Um dos filmes mais divertidos de Sang-soo, As Aventuras de uma Francesa na Coreia consegue ser duas coisas absolutamente distintas, uma dentro de sua órbita particular e outra na absorção do espectador. Se pode ser vendido como um drama venal com o qual os personagens não estão dispostos a lidar, subjetivamente também é uma comédia das mais engraçadas, onde uma tradutora de línguas se infiltra em alguns núcleos sociais para revelar hipocrisias. Passado em menos de 24 horas, o filme se resume a três encontros e mostra o desencadeamento de processos familiares falidos, à beira da dissolução ou no início do desencanto.
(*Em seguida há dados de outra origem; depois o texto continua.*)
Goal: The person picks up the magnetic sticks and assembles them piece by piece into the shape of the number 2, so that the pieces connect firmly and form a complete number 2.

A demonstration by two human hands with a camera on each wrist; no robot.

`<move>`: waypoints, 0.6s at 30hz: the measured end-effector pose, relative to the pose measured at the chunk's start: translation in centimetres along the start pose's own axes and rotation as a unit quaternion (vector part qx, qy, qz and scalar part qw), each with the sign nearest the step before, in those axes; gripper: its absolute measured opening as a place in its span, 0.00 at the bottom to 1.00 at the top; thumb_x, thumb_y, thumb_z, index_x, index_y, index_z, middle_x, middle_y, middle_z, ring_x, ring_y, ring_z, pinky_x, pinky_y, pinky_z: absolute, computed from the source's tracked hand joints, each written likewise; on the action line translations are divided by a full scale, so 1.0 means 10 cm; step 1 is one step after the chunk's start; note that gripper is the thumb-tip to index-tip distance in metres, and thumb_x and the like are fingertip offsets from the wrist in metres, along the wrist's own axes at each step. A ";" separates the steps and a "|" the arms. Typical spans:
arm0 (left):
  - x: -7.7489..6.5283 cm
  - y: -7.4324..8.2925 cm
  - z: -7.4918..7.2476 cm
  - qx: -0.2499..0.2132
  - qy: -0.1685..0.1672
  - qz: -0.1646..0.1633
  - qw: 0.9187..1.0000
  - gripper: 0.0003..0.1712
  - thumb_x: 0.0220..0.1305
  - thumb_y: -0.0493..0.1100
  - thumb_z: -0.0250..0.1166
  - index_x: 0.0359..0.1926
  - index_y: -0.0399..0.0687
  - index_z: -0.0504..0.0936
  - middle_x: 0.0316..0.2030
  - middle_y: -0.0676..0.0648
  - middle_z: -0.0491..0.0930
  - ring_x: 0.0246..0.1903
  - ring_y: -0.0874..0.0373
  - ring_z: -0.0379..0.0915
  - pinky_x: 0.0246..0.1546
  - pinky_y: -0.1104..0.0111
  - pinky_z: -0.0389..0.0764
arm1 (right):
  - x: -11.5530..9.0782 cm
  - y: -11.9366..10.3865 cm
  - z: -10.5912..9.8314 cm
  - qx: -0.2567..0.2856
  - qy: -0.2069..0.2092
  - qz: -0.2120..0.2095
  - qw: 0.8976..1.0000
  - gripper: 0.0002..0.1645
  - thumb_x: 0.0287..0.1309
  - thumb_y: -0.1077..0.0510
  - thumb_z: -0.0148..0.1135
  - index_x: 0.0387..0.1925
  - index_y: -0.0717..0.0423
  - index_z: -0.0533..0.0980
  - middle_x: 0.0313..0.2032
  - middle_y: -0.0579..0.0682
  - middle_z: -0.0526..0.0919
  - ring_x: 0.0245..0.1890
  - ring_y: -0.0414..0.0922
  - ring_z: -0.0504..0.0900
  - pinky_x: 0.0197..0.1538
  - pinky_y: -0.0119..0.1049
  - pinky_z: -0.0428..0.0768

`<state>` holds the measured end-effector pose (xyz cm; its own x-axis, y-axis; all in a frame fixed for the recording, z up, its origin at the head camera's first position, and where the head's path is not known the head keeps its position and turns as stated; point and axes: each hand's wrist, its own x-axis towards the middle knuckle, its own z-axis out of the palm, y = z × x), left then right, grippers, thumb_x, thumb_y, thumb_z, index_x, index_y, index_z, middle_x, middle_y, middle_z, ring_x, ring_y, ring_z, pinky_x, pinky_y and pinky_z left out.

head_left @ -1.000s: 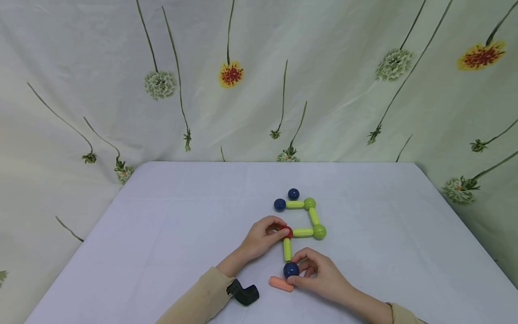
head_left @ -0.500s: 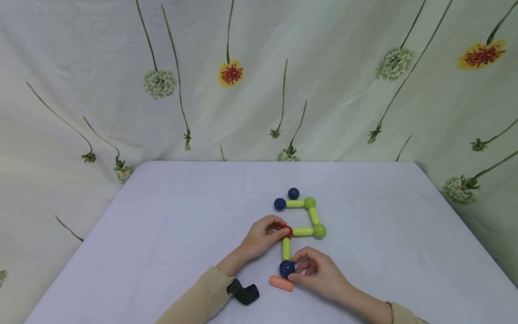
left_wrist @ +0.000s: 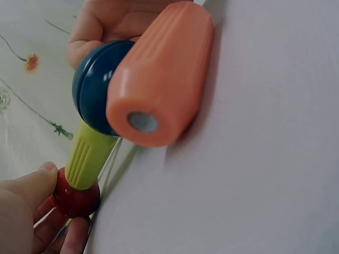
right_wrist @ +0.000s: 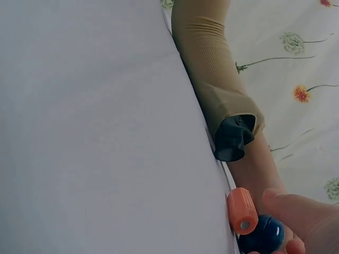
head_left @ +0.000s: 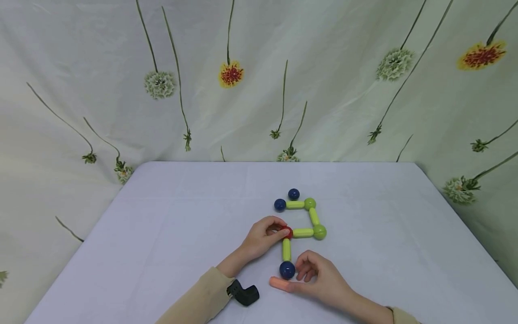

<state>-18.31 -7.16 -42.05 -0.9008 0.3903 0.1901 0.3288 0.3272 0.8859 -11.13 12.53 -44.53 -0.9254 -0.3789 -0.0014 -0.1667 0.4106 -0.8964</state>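
Magnetic sticks and balls form a chain on the table. My left hand (head_left: 259,239) pinches the red ball (head_left: 288,232) at its corner. A yellow-green stick (head_left: 286,250) runs from the red ball to a near blue ball (head_left: 287,270), which touches its end. Beside that ball lies an orange stick (left_wrist: 164,74), a grey metal disc in its end. My right hand (head_left: 323,280) is loosely curled, its thumb over the orange stick's right end in the head view. Its fingers sit just right of the blue ball without gripping it.
Further back, the chain continues through green balls (head_left: 319,232) and yellow-green sticks to another blue ball (head_left: 280,205). A loose blue ball (head_left: 293,194) lies behind it. A black wrist camera (head_left: 244,293) juts from the left sleeve (head_left: 202,294). White cloth covers the table (head_left: 182,216).
The near blue ball and its stick swung slightly left, up to the orange stick. My right hand let go of that ball, and its thumb moved down over the orange stick. The left hand stayed put.
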 end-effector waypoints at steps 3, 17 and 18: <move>0.00 0.00 0.00 0.002 0.000 -0.001 1.000 0.11 0.62 0.38 0.63 0.44 0.36 0.78 0.40 0.44 0.78 0.40 0.54 0.75 0.42 0.68 0.77 | -0.03 -0.02 0.02 -0.029 0.000 0.007 1.000 0.25 0.40 0.39 0.74 0.32 0.48 0.71 0.27 0.41 0.76 0.28 0.38 0.74 0.31 0.30 0.74; 0.00 -0.01 -0.01 -0.003 -0.005 0.002 1.000 0.11 0.62 0.38 0.63 0.44 0.35 0.78 0.39 0.44 0.78 0.40 0.54 0.75 0.41 0.68 0.77 | -0.08 -0.05 0.01 -0.062 -0.006 -0.021 0.998 0.22 0.40 0.41 0.74 0.29 0.47 0.73 0.25 0.39 0.75 0.26 0.35 0.71 0.31 0.28 0.72; 0.00 -0.01 -0.01 -0.004 -0.005 0.002 1.000 0.11 0.62 0.38 0.63 0.44 0.35 0.78 0.39 0.44 0.78 0.40 0.54 0.75 0.41 0.68 0.77 | -0.08 -0.05 0.01 -0.064 -0.006 -0.021 0.998 0.22 0.40 0.41 0.74 0.29 0.47 0.73 0.25 0.39 0.75 0.26 0.35 0.71 0.30 0.28 0.72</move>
<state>-18.40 -7.22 -42.11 -0.8967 0.4001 0.1896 0.3301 0.3189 0.8884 -10.30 12.50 -44.13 -0.9125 -0.4081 0.0290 -0.2483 0.4960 -0.8320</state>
Uma filha entrando em contato com o lado menos heroico do pai; um casal cujo rompimento de desenha como uma possibilidade deflagrada; um filho percebendo a prisão na qual vive, prestes a ruir. 

O tônus do humor aqui é não apenas associado ao teor do que é dito por Huppert, mas também pela forma como essa grande atriz se coloca em cena, com a coragem sob a qual deposita suas contradições. De maneira despudorada, ela representa uma espécie de oráculo debochado que não se importa muito com as consequências de suas ações ou verbalizações. Com leveza, As Aventuras de uma Francesa na Coreia suscita alguns debates tão sutis quanto poderosos, enquanto tenta retificar os códigos de linguagem ao repeti-los, e mais uma vez apresentar uma situação-base que se julga recorrentes em sua filmografia, quando uma vez mais estamos diante de uma tentativa de nos mostrar o poder do discurso e das ferramentas que o provocam. 

Em rápidos 90 minutos, As Aventuras de uma Francesa na Coreia ganhou o Grande Prêmio do Júri do Festival de Berlim apostando mais uma vez no poder corrosivo que as deturpações decorrentes de uma narrativa podem desmontar uma estrutura de conhecimento. Nenhuma tentativa mais densa é feita, quando na verdade todos os caminhos do filme não levam à densidade, e sim de encontrar a maneira mais aparentemente descompromissada de provar um ponto retórico. Mais uma vez ele o faz de maneira brilhante, sem deixar de empurrar goela abaixo nenhuma das questões que Sang-soo faz cruciais em sua obra. A maneira mais elaborada de contar uma história é apostando nas contradições não apenas dos seres humanos entre si, como principalmente o que torna contraditória a compreensão entre os mesmos.